We want to say a big Thank You to our mentors during the Deephack for their invaluable guidance and support! They really helped us in finding use cases for dual use applications.

In your opinion, how can AI strengthen cybersecurity resilience in the years to come across both public and defence sectors? We’d love to hear your broader reflections based on what you learned through this challenge.

Based on our experience in this challenge, we believe AI’s ability to analyze vast, multimodal data in real-time will be key to detecting subtle, emerging threats that traditional systems often miss. AI-driven anomaly detection models, like our MSSVDD, can enable faster and more adaptive responses to threats. Furthermore, AI can enable proactive threat hunting and automated incident response, reducing human workload and response times.

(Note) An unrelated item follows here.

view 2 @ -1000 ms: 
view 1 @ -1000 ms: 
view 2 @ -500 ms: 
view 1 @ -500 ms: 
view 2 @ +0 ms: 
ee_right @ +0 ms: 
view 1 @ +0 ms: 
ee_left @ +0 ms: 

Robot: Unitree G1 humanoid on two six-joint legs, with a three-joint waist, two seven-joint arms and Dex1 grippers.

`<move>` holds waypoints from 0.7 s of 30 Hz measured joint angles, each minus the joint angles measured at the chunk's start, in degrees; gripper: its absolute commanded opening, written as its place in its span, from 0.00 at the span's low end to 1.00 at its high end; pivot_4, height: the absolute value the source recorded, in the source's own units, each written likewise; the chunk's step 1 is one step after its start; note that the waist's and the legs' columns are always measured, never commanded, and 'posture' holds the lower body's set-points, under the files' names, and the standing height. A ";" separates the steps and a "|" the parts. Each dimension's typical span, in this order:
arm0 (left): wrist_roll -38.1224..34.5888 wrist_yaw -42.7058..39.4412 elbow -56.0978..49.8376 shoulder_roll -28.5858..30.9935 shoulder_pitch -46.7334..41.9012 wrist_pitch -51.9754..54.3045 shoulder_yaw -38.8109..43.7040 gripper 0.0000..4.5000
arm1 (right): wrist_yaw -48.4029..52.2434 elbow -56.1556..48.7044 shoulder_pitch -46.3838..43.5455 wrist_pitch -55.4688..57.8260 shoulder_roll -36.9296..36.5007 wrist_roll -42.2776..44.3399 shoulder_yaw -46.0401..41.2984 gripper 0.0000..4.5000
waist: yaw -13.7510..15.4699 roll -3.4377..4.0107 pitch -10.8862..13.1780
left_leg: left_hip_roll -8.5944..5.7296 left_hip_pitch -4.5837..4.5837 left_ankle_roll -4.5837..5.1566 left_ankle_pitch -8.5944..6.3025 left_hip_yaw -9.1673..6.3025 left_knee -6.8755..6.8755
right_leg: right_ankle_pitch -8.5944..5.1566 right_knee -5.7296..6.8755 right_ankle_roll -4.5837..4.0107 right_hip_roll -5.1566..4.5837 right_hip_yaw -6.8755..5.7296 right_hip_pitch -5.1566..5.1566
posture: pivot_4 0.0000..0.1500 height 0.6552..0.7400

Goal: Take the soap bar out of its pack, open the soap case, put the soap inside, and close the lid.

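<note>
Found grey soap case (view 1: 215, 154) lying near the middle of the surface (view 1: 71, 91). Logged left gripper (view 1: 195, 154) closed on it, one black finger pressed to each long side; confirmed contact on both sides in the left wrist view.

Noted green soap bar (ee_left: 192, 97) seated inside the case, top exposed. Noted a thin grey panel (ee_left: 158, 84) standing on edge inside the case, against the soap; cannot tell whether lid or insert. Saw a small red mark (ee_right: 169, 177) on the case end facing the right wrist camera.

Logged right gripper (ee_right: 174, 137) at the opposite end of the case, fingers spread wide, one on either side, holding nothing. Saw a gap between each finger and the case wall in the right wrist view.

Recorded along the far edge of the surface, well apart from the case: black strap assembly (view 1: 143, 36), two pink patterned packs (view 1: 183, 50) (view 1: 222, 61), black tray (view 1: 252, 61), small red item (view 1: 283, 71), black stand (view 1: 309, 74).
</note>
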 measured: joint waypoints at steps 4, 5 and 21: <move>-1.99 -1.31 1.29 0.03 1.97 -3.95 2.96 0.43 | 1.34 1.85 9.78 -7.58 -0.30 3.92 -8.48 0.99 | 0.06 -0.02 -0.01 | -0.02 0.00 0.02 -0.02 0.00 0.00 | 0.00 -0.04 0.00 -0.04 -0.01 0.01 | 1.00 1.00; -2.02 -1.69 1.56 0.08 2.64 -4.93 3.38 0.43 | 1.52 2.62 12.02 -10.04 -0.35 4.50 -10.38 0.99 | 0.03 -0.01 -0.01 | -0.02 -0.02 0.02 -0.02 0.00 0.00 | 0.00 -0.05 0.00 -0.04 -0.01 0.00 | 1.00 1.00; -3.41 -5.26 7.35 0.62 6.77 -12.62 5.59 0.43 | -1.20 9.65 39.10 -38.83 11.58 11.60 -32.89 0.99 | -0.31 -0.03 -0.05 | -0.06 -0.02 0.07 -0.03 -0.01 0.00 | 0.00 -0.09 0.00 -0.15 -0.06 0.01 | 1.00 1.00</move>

The modularity and scalability of AI can allow it to be tailored to diverse environments, from public health infrastructures to critical defense systems, while ensuring compliance with evolving regulations. Building resilient, self-learning and explainable AI systems will be essential in the future. This Deephack also reinforced how collaboration between multidisciplinary experts is vital in creating robust systems for the future.

What’s next for your project? Do you plan to further develop your solution or bring it closer to market or real-world deployment?

Next we will participate in GITEX Europe, thanks to COcyber, where we hope to find partners to advance our solution! We aim to collaborate with industry and defense partners to pilot deployments in real-world environments, focusing on critical infrastructure and autonomous systems like drones and healthcare devices. After initial steps we will be actively seeking funding to support further development, large-scale testing and market entry. Our goal is to establish our solution as the go-to platform of choice for cybersecurity – wish us good luck!